Parallelization across batch*channel dimensions using sync_parallelize.
Pre-loaded weights in registers to reduce memory access.

Args:

batch (Int): Batch size.
dim (Int): Number of channels.
seqlen (Int): Sequence length.
width (Int): Kernel width.
x (TileTensor[x_dtype, Storage=x.Storage, address_space=x.address_space, linear_idx_type=x.linear_idx_type]): Input tensor of shape (B, C, L).
weight (TileTensor[weight_dtype, Storage=weight.Storage, address_space=weight.address_space, linear_idx_type=weight.linear_idx_type]): Weight tensor of shape (C, W).
output (TileTensor[output_dtype, Storage=output.Storage, address_space=output.address_space, linear_idx_type=output.linear_idx_type]): Output tensor of shape (B, C, L).

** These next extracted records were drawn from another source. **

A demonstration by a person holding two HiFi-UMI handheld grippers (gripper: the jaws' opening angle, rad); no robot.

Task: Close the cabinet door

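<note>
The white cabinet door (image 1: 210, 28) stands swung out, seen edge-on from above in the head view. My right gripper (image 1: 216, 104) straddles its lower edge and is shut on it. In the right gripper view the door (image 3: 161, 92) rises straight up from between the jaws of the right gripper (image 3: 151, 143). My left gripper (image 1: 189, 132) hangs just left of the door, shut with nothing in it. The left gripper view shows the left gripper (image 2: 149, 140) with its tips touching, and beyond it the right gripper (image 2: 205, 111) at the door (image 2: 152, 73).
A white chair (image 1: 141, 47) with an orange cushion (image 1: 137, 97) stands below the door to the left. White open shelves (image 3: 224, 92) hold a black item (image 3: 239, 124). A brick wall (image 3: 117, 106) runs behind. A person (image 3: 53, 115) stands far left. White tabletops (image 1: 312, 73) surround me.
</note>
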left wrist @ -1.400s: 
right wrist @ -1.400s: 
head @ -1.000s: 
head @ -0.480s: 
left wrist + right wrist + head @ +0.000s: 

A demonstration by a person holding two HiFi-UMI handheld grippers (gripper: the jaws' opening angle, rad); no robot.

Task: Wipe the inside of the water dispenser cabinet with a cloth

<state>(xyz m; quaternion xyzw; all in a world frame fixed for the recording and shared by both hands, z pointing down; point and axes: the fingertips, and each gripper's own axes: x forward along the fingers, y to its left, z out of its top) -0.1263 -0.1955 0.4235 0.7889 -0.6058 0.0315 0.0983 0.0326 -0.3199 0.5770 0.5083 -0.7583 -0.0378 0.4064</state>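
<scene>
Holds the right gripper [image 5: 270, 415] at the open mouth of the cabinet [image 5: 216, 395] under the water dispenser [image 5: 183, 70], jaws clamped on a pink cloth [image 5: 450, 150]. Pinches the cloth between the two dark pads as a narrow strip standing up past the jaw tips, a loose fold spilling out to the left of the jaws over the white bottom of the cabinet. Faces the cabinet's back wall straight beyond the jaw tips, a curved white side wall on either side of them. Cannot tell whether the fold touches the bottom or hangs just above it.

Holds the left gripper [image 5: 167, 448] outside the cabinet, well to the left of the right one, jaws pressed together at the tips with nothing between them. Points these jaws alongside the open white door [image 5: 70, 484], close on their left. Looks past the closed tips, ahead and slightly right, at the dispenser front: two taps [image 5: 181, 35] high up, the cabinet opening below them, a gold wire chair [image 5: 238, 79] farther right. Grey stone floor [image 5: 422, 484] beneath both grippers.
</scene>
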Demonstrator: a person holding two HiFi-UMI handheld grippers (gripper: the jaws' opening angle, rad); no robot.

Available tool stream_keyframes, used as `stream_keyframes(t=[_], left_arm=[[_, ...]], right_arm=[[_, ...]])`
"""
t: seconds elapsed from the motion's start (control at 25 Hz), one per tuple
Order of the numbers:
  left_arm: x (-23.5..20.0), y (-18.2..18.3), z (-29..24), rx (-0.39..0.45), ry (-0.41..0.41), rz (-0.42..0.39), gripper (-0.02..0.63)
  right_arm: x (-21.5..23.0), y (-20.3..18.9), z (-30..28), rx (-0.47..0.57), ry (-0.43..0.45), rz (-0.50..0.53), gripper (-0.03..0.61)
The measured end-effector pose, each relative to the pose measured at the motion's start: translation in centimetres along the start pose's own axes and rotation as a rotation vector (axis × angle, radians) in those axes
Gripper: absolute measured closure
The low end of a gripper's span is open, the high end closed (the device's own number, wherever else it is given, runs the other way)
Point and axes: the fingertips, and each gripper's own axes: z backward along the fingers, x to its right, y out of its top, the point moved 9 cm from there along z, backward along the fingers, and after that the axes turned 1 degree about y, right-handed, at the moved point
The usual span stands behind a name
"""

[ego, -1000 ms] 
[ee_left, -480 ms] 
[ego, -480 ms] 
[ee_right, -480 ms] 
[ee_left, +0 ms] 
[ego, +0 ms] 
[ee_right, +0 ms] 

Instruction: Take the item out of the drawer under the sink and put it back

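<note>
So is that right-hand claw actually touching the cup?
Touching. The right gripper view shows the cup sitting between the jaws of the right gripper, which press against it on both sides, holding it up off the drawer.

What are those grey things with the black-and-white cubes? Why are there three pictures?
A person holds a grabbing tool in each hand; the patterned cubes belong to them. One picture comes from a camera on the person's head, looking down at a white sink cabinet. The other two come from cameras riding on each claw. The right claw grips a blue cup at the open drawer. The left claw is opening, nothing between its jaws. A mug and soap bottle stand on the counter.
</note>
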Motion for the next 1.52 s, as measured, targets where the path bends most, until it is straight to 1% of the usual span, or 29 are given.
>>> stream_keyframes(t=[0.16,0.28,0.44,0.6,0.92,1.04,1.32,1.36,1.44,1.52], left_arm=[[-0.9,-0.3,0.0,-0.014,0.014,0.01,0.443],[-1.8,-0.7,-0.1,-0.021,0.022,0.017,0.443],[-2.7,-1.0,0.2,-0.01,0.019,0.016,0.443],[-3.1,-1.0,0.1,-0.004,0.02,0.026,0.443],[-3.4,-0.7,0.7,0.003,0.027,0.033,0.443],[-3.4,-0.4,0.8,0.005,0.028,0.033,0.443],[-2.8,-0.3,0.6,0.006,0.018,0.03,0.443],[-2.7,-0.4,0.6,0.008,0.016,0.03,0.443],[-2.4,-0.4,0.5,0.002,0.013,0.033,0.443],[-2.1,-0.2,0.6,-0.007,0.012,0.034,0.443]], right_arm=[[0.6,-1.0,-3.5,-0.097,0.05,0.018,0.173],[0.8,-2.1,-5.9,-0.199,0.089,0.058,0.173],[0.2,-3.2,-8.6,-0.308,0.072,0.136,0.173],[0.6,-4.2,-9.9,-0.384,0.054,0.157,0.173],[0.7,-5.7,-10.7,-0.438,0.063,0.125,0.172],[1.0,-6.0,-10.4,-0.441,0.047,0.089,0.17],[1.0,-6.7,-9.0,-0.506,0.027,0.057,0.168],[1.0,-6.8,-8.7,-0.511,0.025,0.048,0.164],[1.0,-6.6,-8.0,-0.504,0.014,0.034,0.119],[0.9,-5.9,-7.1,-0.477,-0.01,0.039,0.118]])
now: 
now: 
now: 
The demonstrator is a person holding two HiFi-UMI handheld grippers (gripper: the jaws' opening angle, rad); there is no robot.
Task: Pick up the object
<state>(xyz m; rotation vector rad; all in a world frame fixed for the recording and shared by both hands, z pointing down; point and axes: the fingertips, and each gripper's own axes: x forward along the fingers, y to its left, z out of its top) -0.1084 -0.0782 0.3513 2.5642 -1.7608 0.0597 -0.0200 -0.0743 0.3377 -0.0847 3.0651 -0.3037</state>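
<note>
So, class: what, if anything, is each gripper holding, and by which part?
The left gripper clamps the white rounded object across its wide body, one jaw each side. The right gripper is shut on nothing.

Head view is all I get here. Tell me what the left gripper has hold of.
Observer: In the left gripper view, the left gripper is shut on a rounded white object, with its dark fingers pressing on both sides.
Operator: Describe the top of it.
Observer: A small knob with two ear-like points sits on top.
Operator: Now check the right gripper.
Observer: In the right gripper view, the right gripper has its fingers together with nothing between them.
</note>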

bias (TileTensor[bias_dtype, Storage=bias.Storage, address_space=bias.address_space, linear_idx_type=bias.linear_idx_type]): Bias tensor of shape (C,).
x_batch_stride (UInt32): Stride for the batch dimension of the input tensor.
x_c_stride (UInt32): Stride for the channel dimension of the input tensor.
x_l_stride (UInt32): Stride for the sequence length dimension of the input tensor.
weight_c_stride (UInt32): Stride for the channel dimension of the weight tensor.
weight_width_stride (UInt32): Stride for the width dimension of the weight tensor.
out_batch_stride (UInt32): Stride for the batch dimension of the output tensor.
out_c_stride (UInt32): Stride for the channel dimension of the output tensor.
out_l_stride (UInt32): Stride for the sequence length dimension of the output tensor.
bias_stride (UInt32): Stride for the bias tensor.
silu_activation (Bool): Whether to apply SiLU activation.
ctx (Optional[DeviceContext]): The context to execute the work on.